(EXERCISE) Only the lines from the one containing "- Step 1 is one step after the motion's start" through the end of the entries are to be copied, exactly and without pictures, please.

---------------

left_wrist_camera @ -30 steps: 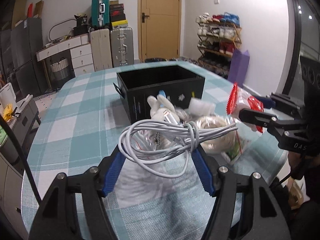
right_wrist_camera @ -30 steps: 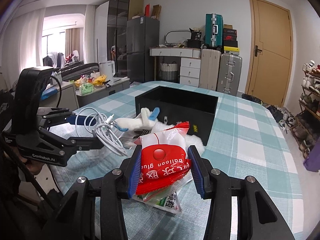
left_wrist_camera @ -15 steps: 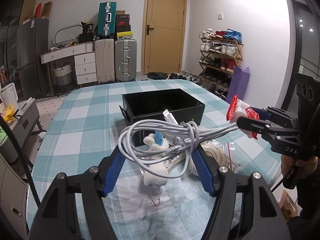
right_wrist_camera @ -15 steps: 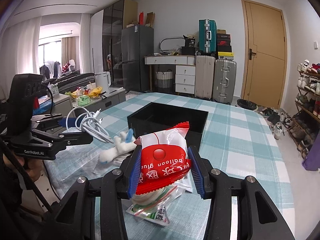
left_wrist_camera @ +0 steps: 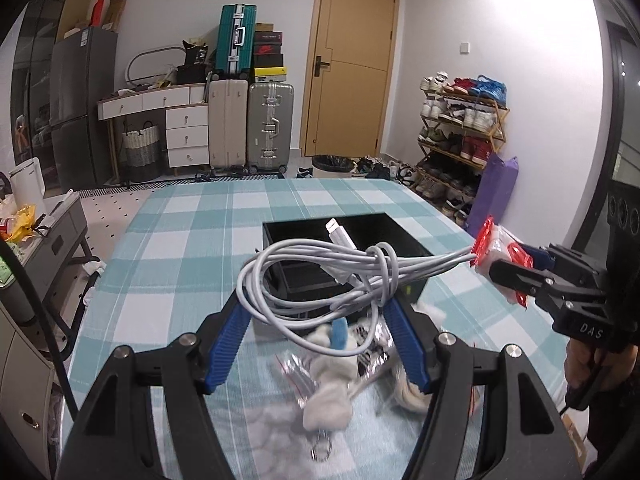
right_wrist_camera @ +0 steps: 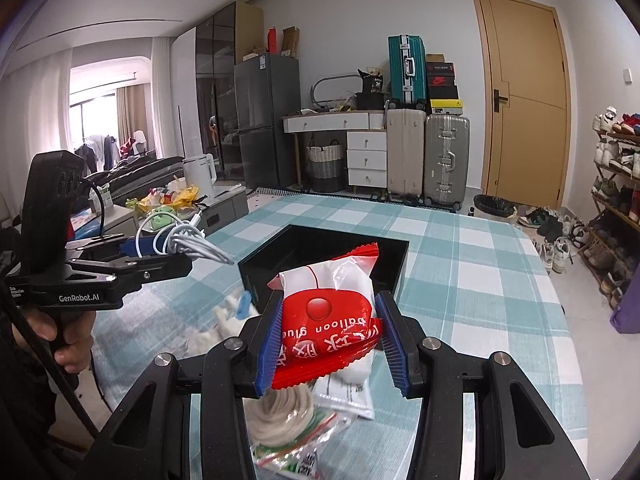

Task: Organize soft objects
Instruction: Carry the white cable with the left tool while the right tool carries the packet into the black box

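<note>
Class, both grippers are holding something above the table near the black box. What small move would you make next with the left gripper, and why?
Probably carry the left gripper a little further forward until the white cable bundle hangs fully over the black box, then open. The bundle is clamped and already lifted partly over the open box, while the right gripper, gripping the red packet, sits short of it.

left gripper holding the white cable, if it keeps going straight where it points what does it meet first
Probably the black box. The left gripper, shut on the white cable, points at the box's near wall and open top. Depth is unclear, so it might pass just over the rim.
</note>
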Motion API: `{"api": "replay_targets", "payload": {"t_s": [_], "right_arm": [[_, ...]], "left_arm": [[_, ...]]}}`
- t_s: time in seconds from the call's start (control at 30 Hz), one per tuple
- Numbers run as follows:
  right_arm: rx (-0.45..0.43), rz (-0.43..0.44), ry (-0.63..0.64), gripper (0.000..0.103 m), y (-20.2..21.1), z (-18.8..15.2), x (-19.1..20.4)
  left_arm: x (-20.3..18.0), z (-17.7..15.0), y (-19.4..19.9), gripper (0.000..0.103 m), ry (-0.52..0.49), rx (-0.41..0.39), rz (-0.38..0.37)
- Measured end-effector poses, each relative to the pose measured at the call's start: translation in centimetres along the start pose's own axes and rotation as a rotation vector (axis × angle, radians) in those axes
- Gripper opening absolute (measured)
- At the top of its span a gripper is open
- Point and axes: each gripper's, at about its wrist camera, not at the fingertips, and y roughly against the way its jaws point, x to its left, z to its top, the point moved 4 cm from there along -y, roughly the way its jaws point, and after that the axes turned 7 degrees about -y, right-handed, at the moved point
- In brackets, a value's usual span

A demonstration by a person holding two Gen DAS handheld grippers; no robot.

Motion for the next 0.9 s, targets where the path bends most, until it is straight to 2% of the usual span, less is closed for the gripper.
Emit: {"api": "replay_targets", "payload": {"t_s": [0.33,0.9], "right_arm": [[0.005,0.009,-0.027,0.045,-1.9,2.6,-1.3],[0.044,0.004,-0.024,0.045,-6.0,4.8,-2.0]], "left_arm": [[0.6,2.2,-2.4,0.067,0.003,0.012,0.028],[0.9,3.5,-7.2,0.067,0.022,0.068,0.051]]}}
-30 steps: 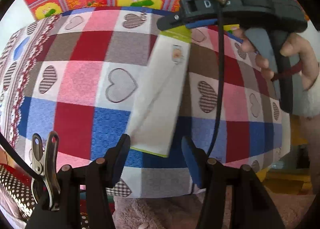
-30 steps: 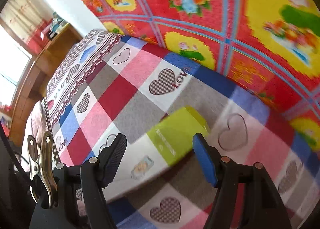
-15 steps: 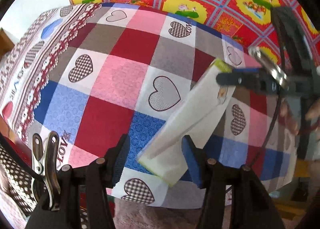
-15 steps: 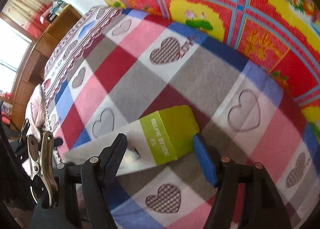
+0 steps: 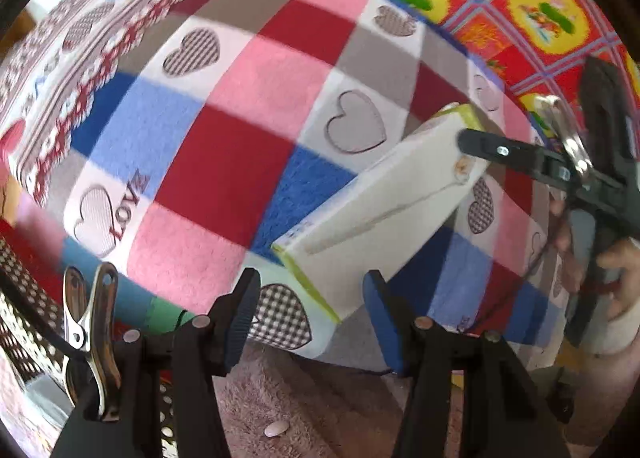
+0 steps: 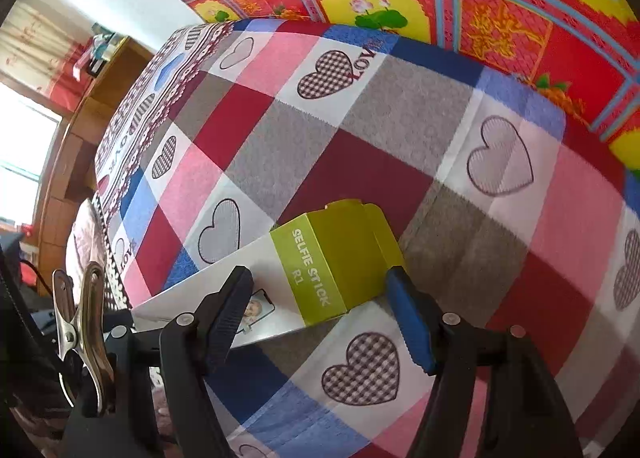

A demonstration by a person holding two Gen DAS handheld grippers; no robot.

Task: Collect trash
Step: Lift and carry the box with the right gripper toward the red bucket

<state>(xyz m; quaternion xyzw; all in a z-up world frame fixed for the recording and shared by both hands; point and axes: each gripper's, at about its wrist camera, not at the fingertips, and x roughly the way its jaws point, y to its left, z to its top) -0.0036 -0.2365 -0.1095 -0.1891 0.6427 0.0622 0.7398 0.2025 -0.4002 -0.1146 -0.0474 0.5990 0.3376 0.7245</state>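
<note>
So compared to a second back, both claws have swung around and dropped in on the selfie stick box (image 5: 384, 214). In the left wrist view the box used to run almost straight up the frame, and now it lies slanted across it with its near end sitting right between the left claw (image 5: 308, 314) pads. On the right side the green end of the box (image 6: 340, 262) was further up the view before, and now it's down between the right claw (image 6: 320, 310) pads, so that one has closed the distance too. To me that reads as lining up a two-handed pickup of the box, one claw per end, though neither has actually grabbed it yet. The box lies flat on the checked heart-pattern cloth (image 5: 224, 162) over the worktop, near its front edge, green flap end slightly open. Both claws are spread, pads standing off the cardboard on either side, nothing pinched. Both point steeply down at the cloth, and you can see the person's hand (image 5: 616, 278) gripping the right claw's handle in the left view.
</note>
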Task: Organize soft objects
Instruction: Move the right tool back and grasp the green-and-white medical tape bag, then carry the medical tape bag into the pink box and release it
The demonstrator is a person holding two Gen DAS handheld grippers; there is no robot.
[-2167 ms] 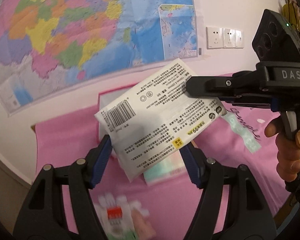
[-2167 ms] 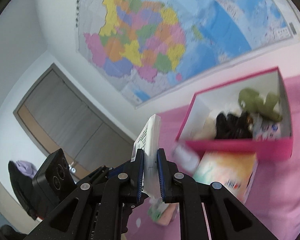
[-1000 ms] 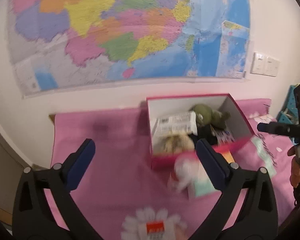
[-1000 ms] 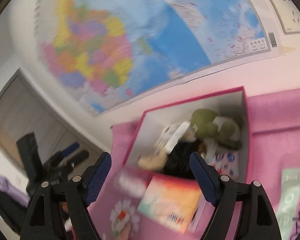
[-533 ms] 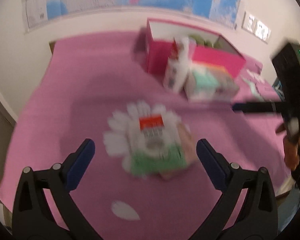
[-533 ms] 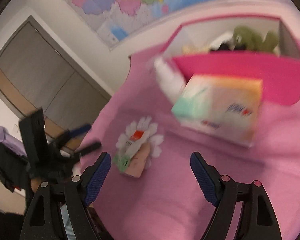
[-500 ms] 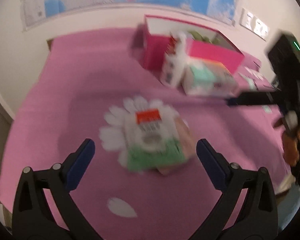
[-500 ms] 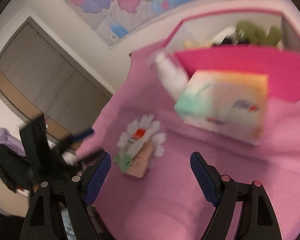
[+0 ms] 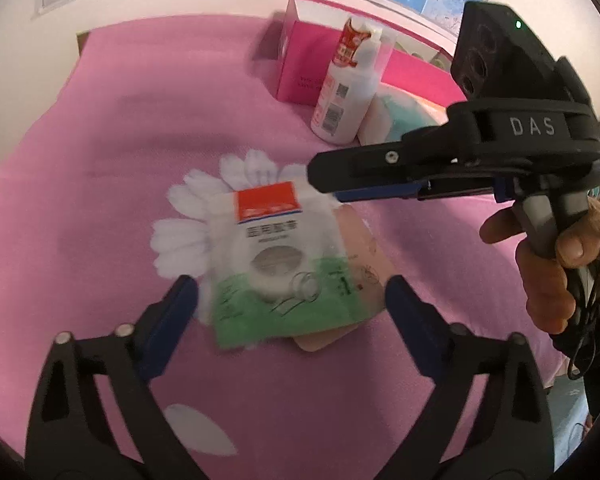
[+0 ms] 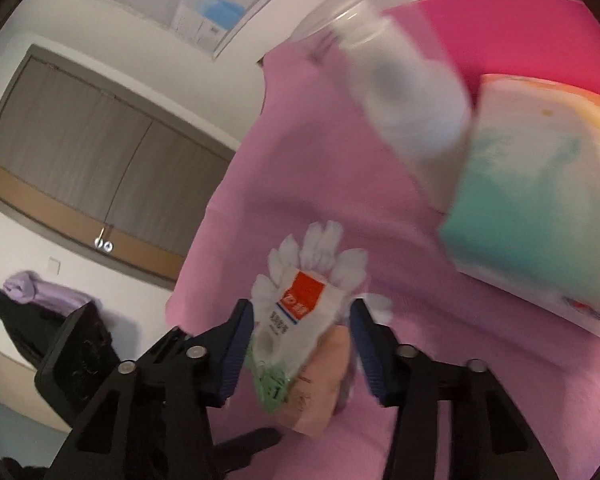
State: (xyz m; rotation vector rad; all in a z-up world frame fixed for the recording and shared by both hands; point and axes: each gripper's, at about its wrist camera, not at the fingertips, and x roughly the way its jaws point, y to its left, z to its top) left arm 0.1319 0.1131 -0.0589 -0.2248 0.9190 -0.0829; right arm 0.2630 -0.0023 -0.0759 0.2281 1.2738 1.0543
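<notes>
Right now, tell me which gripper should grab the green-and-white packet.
Probably the right gripper: its open fingers already sit on both sides of the green-and-white packet. The left gripper is open too, but the packet lies ahead of its tips.

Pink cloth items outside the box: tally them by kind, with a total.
Flat packets: 2, the white-and-green packet lying on the peach packet
Bottles: 1, the white bottle
Tissue packs: 1, the teal tissue pack
Total: 4
</notes>
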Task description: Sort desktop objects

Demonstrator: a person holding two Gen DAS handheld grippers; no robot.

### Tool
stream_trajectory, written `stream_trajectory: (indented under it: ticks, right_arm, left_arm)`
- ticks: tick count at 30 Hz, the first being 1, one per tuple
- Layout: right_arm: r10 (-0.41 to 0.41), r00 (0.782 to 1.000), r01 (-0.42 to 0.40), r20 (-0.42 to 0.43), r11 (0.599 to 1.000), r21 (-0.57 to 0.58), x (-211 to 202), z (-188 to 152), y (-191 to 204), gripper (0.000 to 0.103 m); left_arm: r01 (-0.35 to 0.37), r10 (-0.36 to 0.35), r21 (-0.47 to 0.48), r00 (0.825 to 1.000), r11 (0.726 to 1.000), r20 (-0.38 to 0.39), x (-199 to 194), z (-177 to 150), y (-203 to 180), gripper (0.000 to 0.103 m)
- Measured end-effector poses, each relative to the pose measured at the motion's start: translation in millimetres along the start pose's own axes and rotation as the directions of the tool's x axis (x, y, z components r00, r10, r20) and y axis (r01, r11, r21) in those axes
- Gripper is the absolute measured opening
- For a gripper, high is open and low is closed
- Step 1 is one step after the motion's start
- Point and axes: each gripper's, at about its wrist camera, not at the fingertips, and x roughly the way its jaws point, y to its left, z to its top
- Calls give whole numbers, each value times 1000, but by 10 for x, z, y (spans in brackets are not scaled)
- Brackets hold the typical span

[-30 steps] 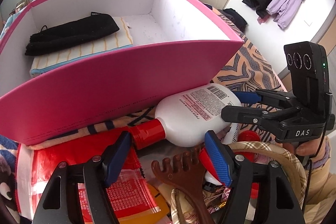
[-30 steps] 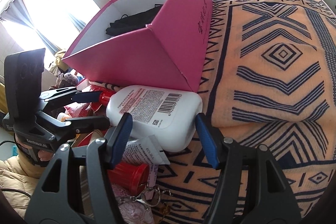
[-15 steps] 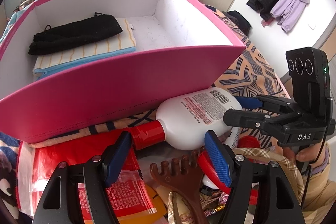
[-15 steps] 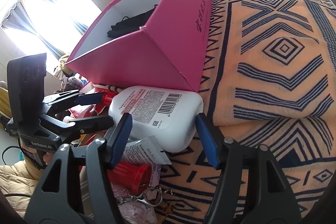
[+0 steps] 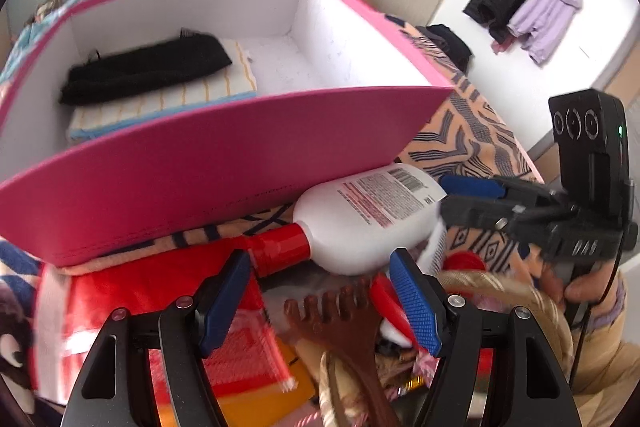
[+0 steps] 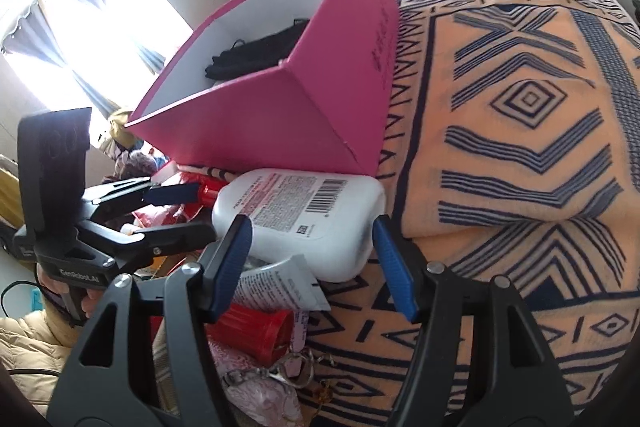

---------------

(SOLUTION FOR THIS EXERCISE)
- Step 1 is one step after the motion's start
- Point and axes: each gripper's, at about its wrist camera, not at the fingertips, and x roughly the way its jaws point, y to its left, z to its top
- Calls give whole numbers, each value times 1000, but by 10 for x, z, y (spans in brackets are not scaled)
- Brackets hold the typical span

[-30 steps] 
[-30 steps] 
[-15 steps] 
[-15 steps] 
[+0 steps] 
[+0 steps] 

This exercise is now fully answered.